Is there a scientific explanation for why an orgasm with a partner is followed by a lot of positive emotions, while an orgasm of equal or superior pleasure derived from masturbation can cause for some people, immense levels of lethargy, apathy, and the popular "guilt" feeling afterwards? [Sexuality]

And I will also throw this in here just in case you have free time and feel like you want to indulge. If not thats fine too take care and thanks again!!!


Just for a little perspective: I'm in my 30's and masturbated for most of that since maybe 9. I grew up overseas so I have no affiliation with western body shaming religions, which I don't find offensive, but my point is I have no shame over my body functions, including defecation. I have no regrets with masturbating or anything, nor feel ashamed for having done it. I quit it maybe 3 years ago because I found porn to become increasingly boring and it was taking up time. So I quit.
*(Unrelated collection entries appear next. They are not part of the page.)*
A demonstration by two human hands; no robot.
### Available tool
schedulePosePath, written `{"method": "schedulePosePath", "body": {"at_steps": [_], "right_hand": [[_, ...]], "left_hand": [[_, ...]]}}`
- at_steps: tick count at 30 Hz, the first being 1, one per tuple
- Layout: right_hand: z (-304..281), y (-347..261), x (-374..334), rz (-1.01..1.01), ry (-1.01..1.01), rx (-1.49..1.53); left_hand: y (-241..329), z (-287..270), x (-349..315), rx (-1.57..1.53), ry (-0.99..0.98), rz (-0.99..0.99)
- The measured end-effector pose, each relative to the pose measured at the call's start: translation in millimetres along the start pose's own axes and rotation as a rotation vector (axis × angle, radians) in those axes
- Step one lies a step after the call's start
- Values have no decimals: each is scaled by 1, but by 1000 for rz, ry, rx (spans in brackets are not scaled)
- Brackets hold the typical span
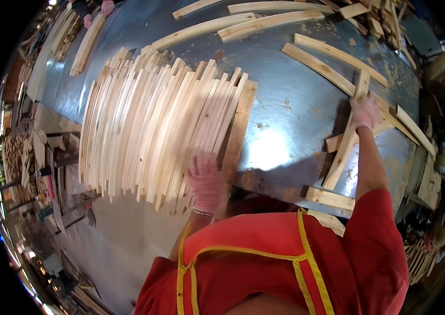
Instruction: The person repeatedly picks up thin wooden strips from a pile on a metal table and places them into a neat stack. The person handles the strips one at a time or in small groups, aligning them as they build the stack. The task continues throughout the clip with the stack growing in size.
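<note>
Gripping slat (pixel 346 144), steadying stack (pixel 154 126)

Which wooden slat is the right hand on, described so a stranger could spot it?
Start at the blue metal table and go to its right end, away from the big slat stack. The slat runs steeply from the near edge up under the right hand, lying across the other loose slats.

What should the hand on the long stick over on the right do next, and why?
Probably lift that wooden slat and carry it left to the big row of slats. The right hand already rests on its upper part, while the left hand presses the row's near end beside the darker board, as if keeping it steady.
</note>
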State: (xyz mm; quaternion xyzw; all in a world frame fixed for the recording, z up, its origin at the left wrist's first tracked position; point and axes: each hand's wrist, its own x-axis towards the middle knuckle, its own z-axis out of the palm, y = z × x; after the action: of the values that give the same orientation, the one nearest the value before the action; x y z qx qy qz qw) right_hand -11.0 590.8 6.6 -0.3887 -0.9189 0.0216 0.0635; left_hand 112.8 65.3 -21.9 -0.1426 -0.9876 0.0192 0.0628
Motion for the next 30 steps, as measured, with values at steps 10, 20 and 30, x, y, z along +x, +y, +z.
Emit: {"method": "schedulePosePath", "body": {"at_steps": [10, 20, 30], "right_hand": [[23, -58, 57, -355, -198, 306], [33, -66, -33, -269, -721, 807], [7, -191, -288, -422, -1027, 481]], "left_hand": [[31, 18, -22, -445, -322, -156], [11, -22, 6, -1156, -548, -454], [-8, -30, -13, -347, -181, 108]]}}
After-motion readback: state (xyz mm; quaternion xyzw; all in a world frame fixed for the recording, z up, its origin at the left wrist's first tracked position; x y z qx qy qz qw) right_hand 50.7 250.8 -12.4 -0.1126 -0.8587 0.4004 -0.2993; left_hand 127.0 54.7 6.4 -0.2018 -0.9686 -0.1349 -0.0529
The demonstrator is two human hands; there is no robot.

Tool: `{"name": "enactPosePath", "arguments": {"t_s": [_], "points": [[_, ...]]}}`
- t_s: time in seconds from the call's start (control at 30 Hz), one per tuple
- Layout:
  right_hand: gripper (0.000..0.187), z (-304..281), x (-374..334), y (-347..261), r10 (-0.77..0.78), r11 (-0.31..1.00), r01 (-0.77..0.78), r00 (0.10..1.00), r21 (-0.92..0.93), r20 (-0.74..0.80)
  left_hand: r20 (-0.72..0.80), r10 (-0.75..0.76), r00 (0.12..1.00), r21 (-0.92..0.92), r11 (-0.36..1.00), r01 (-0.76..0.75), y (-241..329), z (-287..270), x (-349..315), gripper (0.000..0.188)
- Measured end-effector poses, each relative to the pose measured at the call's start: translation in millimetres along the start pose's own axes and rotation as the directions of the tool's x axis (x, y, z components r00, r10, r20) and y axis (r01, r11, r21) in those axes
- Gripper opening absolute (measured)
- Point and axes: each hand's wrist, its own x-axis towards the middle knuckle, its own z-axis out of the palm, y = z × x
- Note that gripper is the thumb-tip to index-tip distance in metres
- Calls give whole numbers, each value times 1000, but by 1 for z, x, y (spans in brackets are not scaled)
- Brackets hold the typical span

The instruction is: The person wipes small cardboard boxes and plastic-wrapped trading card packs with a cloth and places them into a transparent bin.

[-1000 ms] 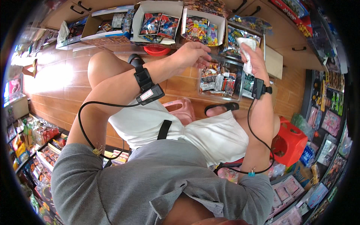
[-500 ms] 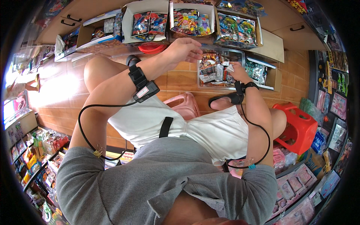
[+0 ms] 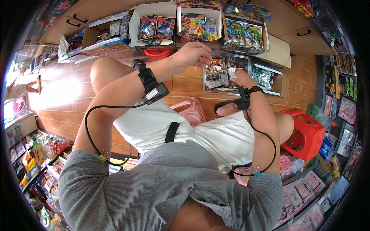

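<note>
My left hand (image 3: 195,54) hovers over the left edge of a clear plastic bin (image 3: 208,92), its fingers apart and a little curled, with nothing in them. Small printed foil packets (image 3: 216,79) lie loosely heaped in that bin. At the bin's right side my right hand (image 3: 245,79) is closed, pinching a small white thing (image 3: 233,76) that looks like a scrap or packet; its kind is not clear. Both wrists wear black straps with cables.
Open cartons of bagged toys (image 3: 156,29) line the far side. Another open box (image 3: 269,79) touches the bin's right. A pink stool (image 3: 190,111) stands between my legs, a red stool (image 3: 308,134) at the right. Goods shelves (image 3: 42,169) flank me.
My right hand has shifted slightly left and down over the packets, still pinching the white thing. My left hand has moved a little right and nearer me, fingers still apart.
</note>
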Motion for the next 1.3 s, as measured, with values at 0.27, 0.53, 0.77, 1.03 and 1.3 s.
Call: {"name": "enactPosePath", "arguments": {"t_s": [0.27, 0.53, 0.77, 1.03, 1.3], "points": [[21, -127, -97, -62, -363, 905, 416, 866, 91, -343, -45, 31, 999, 1, 1000, -31, -2, -11, -9, 29], [27, -150, -159, -121, -182, 851, 524, 226, -38, -957, 179, 153, 972, -182, 976, -120, 15, 4, -40, 56], [27, -126, -151, -191, -489, 750, 566, 123, -344, -863, 53, 254, 966, -368, 904, -218, 9, 14, -34, 47], [32, -119, -142, -194, -338, 745, 664, 295, -63, -894, 64, 373, 926, -635, 731, -251, 22, -5, -31, 41], [22, -117, -127, -182, -195, 575, 734, 552, 361, -811, -14, 356, 934, -587, 754, -296, 30, -4, -33, 37]]}}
After that I have crazy energy that I've been able to channel to do better things. Like I said, I don't find masturbation evil at all. I didn't grow up in an environment where I'm taught where objective good or evil exist, they're human-created concepts based on the effect you have on others and society. I however did it a few times and realized incredible exhaustion from it.

I'm talking 3 sessions of sex = no problem. 1 time masturbating = lethargicness, exhaustion, desire to be left alone, tired, want to sleep and generally not satisfied.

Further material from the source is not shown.